Zach Dallas: Tch, how embarassing
GM: Weematai walks over and picks up her knife.
Zach Dallas pockets his gun
Uriel Iscariot: Too...tired.....to....do...anything...
Zach Dallas: I'm going to need some water
Weematai sighs.
Uriel Iscariot: Faith {+2 Conviction} +2 (Slight Exhaustion -1, Slight Exhaustion -1, Novice Power Penalty -2) [1d10-2 = 16]
Weematai casts Succor on Zach Dallas.
Weematai: Tribal Medicine [Trait roll was a natural 1] [1d6 = 3]
Weematai is using a benny
Weematai: Tribal Medicine [1d12 = 9]
Zach Dallas: Thanks for the assistance
Uriel Iscariot: Kn Bible (Slight Exhaustion -1, Slight Exhaustion -1) [1d6-2 = 9]
Uriel Iscariot: Then the angel showed me the river of the water of life, as clear as crystal
Weematai goes back to sleep.
The rest of the night passes uneventfully.
Stinky Pete: mmmm sleeeeeeeeeeppppppppppp
Uriel Iscariot: Ugh.......freaking rabbits...
The next morning everyone packs up and heads out again.
Uriel Iscariot: So, Demon boy, would you please explain your making out with two demon rabbits?
Weematai: I think it will take about another ten days at this pace if we continue to walk overland.
Weematai: Given that, can we walk and talk while you (points at Uriel) discuss theology with him (points at Zach.)
Weematai heads north.
Zach Dallas follows after without responding to Uriel
Uriel Iscariot follows Weematai
Stinky Pete follows
Uriel Iscariot: HEY! Im talking to you!
Uriel Iscariot: Taunt [1d6 = 9]
Uriel Iscariot: I thought you were into witches, not furries?
Zach Dallas slides up by Uriel while they walk
Zach Dallas puts his hand on his shoulder
Zach Dallas: Spellcasting [1d6 = 10]
Weematai: Just keep heading north along this path, I am going hunting and will catch up with you later.
Weematai heads off into the hills while stringing her bow.
Weematai: Survival {+2 Wilderness,+2 Woodsman} [1d6+4 = 9]
Uriel Iscariot: Eh?
Zach Dallas: I'm not much into demons nor witches
Prospector: D4 [1d4 = 1]
Stinky Pete keeps heading North, whether the others notice or not
Stinky Pete: Notice {+2 Alertness(S)} [1d6+2 = 5]
Uriel Iscariot: Oh great now we are split....thanks Zach
Kazemi (Zach Dallas): I'm still walking North
Kazemi (Zach Dallas): I'm making a point of not slowing down for this
Uriel Iscariot going north
Zach Dallas continues North
The group spots a guy with a wagon and a mule heading toward you from the north.

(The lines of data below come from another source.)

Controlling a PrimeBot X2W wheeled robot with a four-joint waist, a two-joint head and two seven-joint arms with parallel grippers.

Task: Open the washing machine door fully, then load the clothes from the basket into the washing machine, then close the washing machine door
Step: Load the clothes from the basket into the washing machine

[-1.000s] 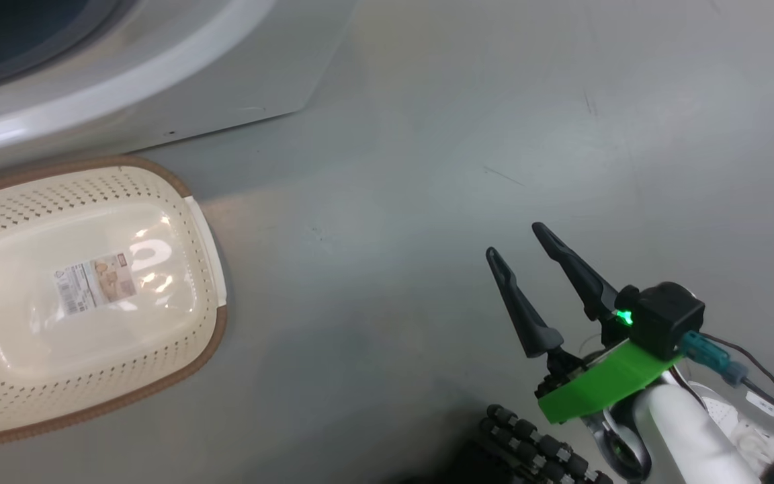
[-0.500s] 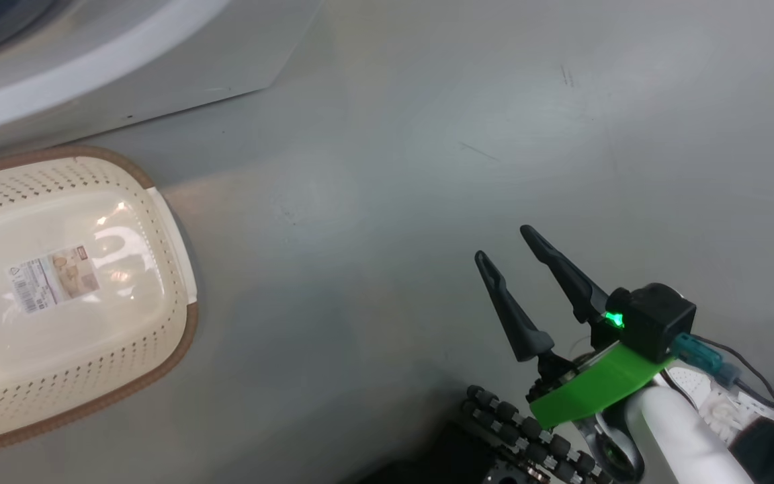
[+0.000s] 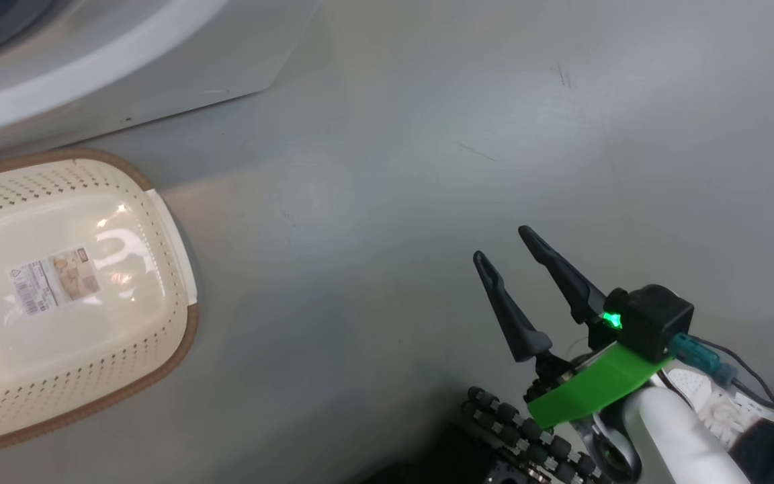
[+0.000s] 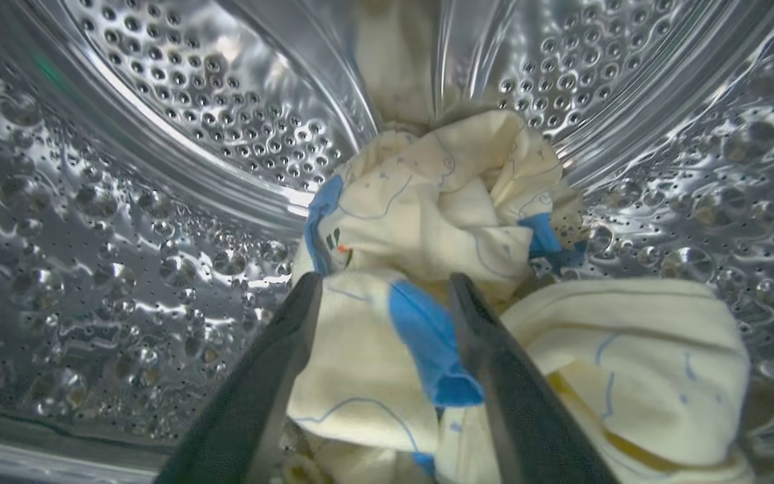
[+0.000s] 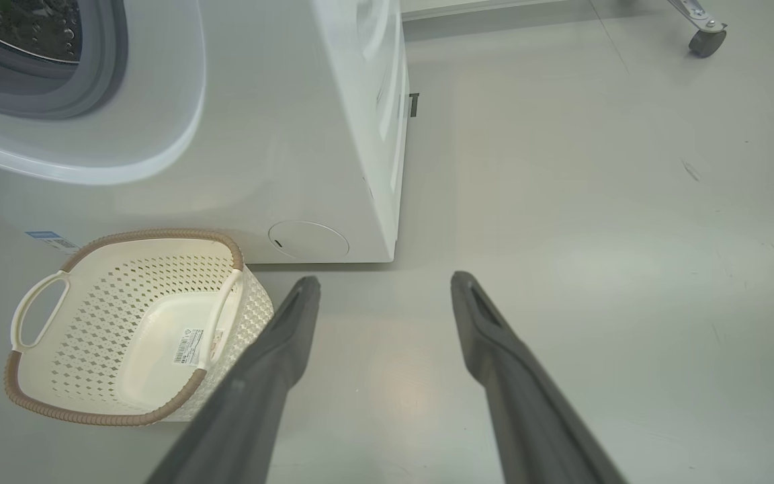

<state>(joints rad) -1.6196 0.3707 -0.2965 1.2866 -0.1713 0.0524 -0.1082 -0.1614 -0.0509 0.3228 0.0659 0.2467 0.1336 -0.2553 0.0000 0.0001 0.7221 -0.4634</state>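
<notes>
Inside the washing machine's perforated steel drum (image 4: 192,101), the cream-yellow clothes (image 4: 441,195) with blue patches lie heaped. My left gripper (image 4: 383,279) is open just above them, with a fold of the fabric lying between its spread fingers. The basket (image 3: 179,336) stands empty on the floor in front of the washing machine (image 3: 158,67), a label on its bottom. My right gripper (image 3: 500,243) hangs open over bare floor, well to the right of the basket. In the right wrist view that gripper (image 5: 384,279) points at the floor beside the basket (image 5: 158,234) and the washing machine (image 5: 279,134). The washing machine door is out of view.
Grey floor stretches to the right of the machine. A caster wheel (image 5: 706,40) stands at the far right. A round cap (image 5: 308,240) sits low on the machine's front. My base's black rollers (image 3: 528,437) are at the bottom edge.
The head camera has turned a little, so the basket and the machine now sit further left in the picture. The right gripper holds its pose, still open.
</notes>
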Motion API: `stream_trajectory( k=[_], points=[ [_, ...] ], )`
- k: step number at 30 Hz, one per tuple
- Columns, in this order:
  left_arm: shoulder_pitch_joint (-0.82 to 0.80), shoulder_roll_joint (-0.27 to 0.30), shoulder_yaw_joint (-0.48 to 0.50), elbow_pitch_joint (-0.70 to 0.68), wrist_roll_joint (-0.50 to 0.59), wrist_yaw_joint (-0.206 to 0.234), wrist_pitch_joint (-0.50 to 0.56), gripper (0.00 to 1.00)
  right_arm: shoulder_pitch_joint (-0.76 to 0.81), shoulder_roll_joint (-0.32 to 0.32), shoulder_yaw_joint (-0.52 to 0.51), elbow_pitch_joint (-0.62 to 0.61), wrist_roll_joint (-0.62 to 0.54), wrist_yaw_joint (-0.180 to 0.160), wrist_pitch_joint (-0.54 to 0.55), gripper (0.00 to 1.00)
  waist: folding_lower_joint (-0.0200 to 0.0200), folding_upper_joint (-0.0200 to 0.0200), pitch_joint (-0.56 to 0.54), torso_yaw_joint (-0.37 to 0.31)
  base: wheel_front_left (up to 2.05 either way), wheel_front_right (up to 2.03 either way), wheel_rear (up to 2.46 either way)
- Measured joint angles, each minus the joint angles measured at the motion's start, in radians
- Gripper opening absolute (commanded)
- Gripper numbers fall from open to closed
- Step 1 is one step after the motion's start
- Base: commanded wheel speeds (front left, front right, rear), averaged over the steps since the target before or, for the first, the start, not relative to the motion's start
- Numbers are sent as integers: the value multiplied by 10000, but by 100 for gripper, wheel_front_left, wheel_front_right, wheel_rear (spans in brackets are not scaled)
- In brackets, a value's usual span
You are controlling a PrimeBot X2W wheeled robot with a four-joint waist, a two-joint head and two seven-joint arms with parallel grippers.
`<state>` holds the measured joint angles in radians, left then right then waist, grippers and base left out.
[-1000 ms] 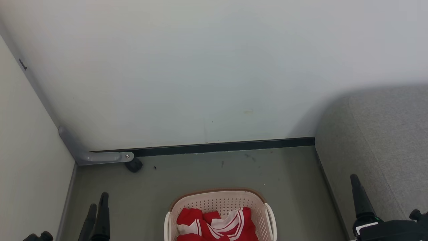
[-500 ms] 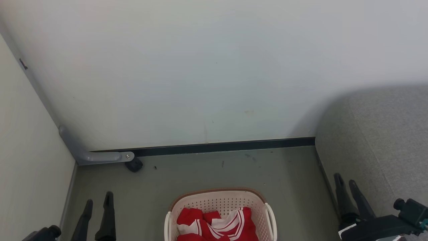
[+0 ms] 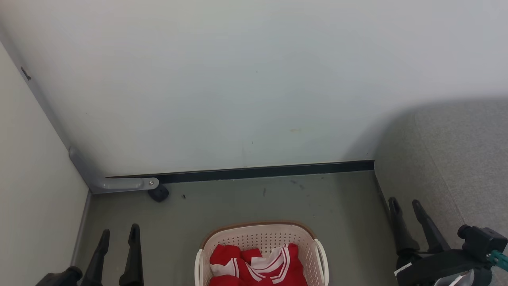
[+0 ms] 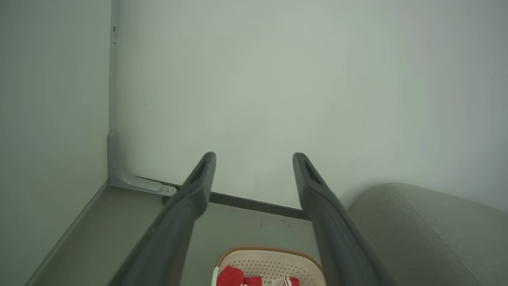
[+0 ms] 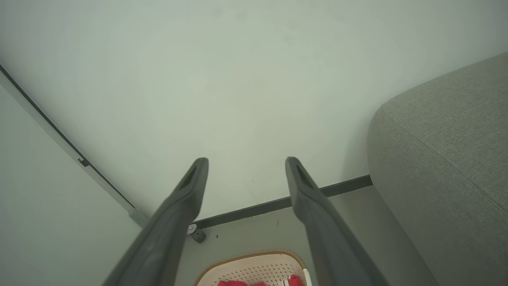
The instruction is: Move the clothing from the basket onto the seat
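Note:
The cream basket (image 3: 262, 238) with a brown rim stands on the floor at the bottom centre, holding red clothing (image 3: 254, 266) with white striped trim. The grey fabric seat (image 3: 456, 167) rises at the right. My left gripper (image 3: 120, 232) is open at the lower left, apart from the basket. My right gripper (image 3: 405, 201) is open at the lower right, against the seat's side. In the left wrist view the left gripper (image 4: 254, 155) frames the basket (image 4: 274, 260) and clothing (image 4: 232, 276) below. In the right wrist view the right gripper (image 5: 246, 159) is above the basket (image 5: 250, 266), seat (image 5: 444, 159) at right.
A pale wall with a dark baseboard (image 3: 258, 172) closes the back. A grey metal bracket (image 3: 115, 183) with a black caster (image 3: 158, 193) sits in the left corner, where a side panel (image 3: 35, 206) meets the wall. Grey-green floor (image 3: 246, 202) lies between basket and wall.
Both grippers have turned so their two fingers now stand apart side by side. The right gripper has shifted left and slightly up. The basket and clothing have not moved.

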<state>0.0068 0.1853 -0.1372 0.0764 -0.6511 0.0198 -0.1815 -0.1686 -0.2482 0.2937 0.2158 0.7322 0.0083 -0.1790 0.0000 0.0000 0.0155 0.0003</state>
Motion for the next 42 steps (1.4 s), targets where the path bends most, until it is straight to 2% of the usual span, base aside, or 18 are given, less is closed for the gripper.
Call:
stream_trajectory(
  k=[11,19,42],
  points=[
    [14,94,-188,-318,1329,215,-410,100,-234,-134,380,-50,-1335,-349,-431,100,0,0,59,-15,0,0,0],
    [33,217,-401,-502,2391,339,-700,100,-292,-286,708,-58,-2318,-453,-702,100,0,0,64,-22,0,0,0],
    [224,209,-282,-502,2464,322,-713,100,-299,-161,474,-56,-2399,-431,-704,100,0,0,196,-106,0,0,0]
  ],
)
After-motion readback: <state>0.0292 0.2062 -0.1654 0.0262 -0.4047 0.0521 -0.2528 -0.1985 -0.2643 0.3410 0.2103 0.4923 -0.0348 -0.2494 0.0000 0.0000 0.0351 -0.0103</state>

He appears to be a prospector of some type.
As the group gets closer, he seems to get a bit nervous, gets out his rifle and cocks it.
Zach Dallas holds his hands up in the air
[w] Stinky Pete: Do I recognize him?
Prospector Bob: Hey now, who are you?
[w] -> Stinky Pete: Nope.
Zach Dallas: Just travellers, good sir
Prospector Bob: Don't be gettin' no closer to me.

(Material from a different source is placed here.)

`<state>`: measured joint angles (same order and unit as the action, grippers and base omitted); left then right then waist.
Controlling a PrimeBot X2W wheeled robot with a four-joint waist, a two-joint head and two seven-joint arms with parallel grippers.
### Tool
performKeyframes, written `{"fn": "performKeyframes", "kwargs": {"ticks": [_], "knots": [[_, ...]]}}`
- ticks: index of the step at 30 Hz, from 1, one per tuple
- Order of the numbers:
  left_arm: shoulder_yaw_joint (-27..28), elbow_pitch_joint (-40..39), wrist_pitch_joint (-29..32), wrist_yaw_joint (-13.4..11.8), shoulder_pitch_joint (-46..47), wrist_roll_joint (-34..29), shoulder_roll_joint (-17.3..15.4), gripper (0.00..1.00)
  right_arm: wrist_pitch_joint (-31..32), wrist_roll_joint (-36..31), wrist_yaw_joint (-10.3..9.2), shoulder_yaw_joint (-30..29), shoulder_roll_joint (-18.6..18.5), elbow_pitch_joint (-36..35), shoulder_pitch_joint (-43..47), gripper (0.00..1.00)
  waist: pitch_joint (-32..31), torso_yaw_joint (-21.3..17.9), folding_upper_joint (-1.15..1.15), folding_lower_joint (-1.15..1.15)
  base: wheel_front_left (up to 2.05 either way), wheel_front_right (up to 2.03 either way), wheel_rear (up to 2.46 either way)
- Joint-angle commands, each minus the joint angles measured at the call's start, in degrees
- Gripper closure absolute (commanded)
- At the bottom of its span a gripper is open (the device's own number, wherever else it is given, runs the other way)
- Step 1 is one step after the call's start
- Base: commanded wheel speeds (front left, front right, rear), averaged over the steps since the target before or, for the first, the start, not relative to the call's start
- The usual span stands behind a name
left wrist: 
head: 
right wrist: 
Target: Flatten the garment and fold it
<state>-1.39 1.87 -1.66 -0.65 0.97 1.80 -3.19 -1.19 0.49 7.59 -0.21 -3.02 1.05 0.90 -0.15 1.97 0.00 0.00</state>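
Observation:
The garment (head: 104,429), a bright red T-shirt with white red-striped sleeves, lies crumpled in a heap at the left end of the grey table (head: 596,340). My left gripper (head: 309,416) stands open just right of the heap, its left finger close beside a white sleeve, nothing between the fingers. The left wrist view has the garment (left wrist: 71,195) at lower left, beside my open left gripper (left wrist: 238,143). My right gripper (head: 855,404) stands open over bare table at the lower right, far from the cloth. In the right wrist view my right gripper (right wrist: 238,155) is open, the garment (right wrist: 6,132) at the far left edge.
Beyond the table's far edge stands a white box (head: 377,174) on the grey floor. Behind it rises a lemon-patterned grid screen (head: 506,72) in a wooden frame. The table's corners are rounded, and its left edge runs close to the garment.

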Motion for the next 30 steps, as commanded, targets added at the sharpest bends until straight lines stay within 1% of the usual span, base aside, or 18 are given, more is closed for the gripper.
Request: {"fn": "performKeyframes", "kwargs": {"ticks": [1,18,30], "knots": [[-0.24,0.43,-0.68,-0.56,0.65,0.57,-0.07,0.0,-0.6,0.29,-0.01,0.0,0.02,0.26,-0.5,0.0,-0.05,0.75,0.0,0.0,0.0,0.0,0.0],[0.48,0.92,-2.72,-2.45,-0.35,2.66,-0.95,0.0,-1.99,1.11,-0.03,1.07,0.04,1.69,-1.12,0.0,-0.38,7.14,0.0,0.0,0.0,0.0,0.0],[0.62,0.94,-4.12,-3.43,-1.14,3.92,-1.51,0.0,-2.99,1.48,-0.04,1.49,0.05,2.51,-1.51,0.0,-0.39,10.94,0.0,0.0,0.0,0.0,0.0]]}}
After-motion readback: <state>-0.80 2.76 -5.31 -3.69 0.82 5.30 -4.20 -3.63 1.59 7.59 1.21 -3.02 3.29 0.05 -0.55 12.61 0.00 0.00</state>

Nick (Stinky Pete): Bob the builder?
TADM: That's his brother.
Uriel Iscariot: Notice [1d6 = 5]
Nick (Stinky Pete): Guess we shouldn't invite him to bob for apples later. Or bob and weave
Zach Dallas: Notice [1d6 = 9]
Tack (Uriel Iscariot): Wagon, and any contents therirn
Kazemi (Zach Dallas): anything odd
Prospector Bob: You can just travel around me there, keepin' your hands where I can see 'em.
Zach Dallas cocks his head
Zach Dallas: Where are you headed to, anyways?
It looks like he has some mining supplies, dynamite, a few burlap sacks, and other things which would indicate someone who goes looking for precious metals.
Prospector Bob: Down the trail a bit...back to the Chinaman docks a couple hours that way.
Prospector Bob points with the end of his rifle in the direction of the Great Maze.
Prospector Bob: Then I'm takin' a boat up to Lion's Roar. Lot quicker than walkin'
Uriel Iscariot: Good Prospector Bob, have you ever considered looking for another type of treasure? Something that will never rust, never be stolen, and will last for all eternity?
TADM: You are at the spot with all the scribbles.
Zach Dallas: Hm. About how long would it take?
Prospector Bob: You mean like the eternal love of a succubus that makes me her immortal thrall and we have sex every night? I'm thinking with enough Ghost Rock I can buy me that.
Prospector Bob laughs hysterically.
Zach Dallas: by boat, I mean
Prospector Bob: What? Oh, by boat to Lion's Roar, it would take maybe three days.
TADM: I see Prospector Bob has stymied Uriel.
Kazemi (Zach Dallas): Eh, I'm still in favor of heading North on land
Stinky Pete: Agreed
Kazemi (Zach Dallas): Tack can summon water without a problem and I don't want to spend money
Uriel Iscariot: Great Sizzlin Sheol! Your greed and licentiousness shall see thy soul shackled in hell.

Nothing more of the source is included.